- [WHAT NEEDS TO BE DONE]: Print the whole listing again exactly as it stands, leaving out any images.

- [MATERIAL PROVIDED]:
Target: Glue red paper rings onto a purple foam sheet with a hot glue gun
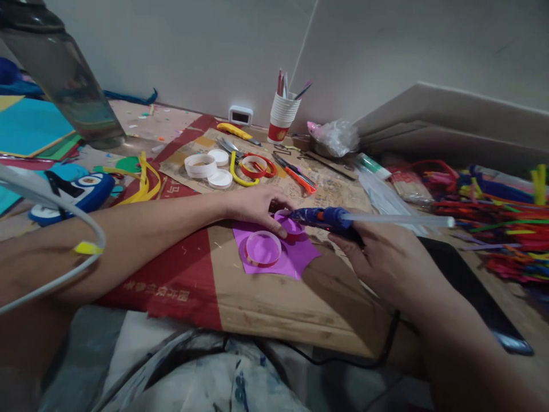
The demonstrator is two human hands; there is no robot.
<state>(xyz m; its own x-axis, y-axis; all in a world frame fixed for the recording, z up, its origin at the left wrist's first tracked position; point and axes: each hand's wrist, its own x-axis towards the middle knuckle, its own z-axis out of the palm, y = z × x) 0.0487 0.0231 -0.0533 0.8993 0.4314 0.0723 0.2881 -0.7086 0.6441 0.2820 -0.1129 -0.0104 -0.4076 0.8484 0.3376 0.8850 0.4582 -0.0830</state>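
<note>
My right hand (381, 254) is wrapped around a blue hot glue gun (323, 217), with a long translucent glue stick (398, 220) jutting from its back end. The gun's nozzle points left, at a small paper ring (294, 227) standing on a purple sheet (291, 263). Thumb and fingers of my left hand (255, 209) curl around that ring's left side, steadying it. A second paper ring (263, 249), pale with a red lower edge, stands on the same sheet just in front. Where the nozzle meets the ring is partly hidden.
Behind lie white paper rings (201, 166), scissors (229, 147), an orange utility knife (300, 176) and a stack of paper cups (282, 117) holding pens. A tall water bottle (72, 86) stands left. Pipe cleaners (506, 217) and a black phone (472, 292) lie right. A cord (343, 360) hangs in front.
</note>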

- [EXPECTED ANSWER]:
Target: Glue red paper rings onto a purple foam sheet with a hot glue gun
The demonstrator is two human hands; there is no robot.
<state>(xyz m; its own x-axis, y-axis; all in a world frame fixed for the recording, z up, its origin at the left wrist's first tracked position; point and axes: each hand's wrist, its own x-axis towards the middle knuckle, its own z-axis out of the palm, y = z × x) 0.0487 0.0231 -0.0533 0.8993 0.4314 0.0723 0.2881 -0.7086 0.6441 0.2820 -0.1129 -0.0104 -0.4076 0.8484 0.3376 0.8850 0.4582 -0.0830</state>
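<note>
My right hand (381, 254) is wrapped around a blue hot glue gun (323, 217), with a long translucent glue stick (398, 220) jutting from its back end. The gun's nozzle points left, at a small paper ring (294, 227) standing on a purple sheet (291, 263). Thumb and fingers of my left hand (255, 209) curl around that ring's left side, steadying it. A second paper ring (263, 249), pale with a red lower edge, stands on the same sheet just in front. Where the nozzle meets the ring is partly hidden.
Behind lie white paper rings (201, 166), scissors (229, 147), an orange utility knife (300, 176) and a stack of paper cups (282, 117) holding pens. A tall water bottle (72, 86) stands left. Pipe cleaners (506, 217) and a black phone (472, 292) lie right. A cord (343, 360) hangs in front.
</note>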

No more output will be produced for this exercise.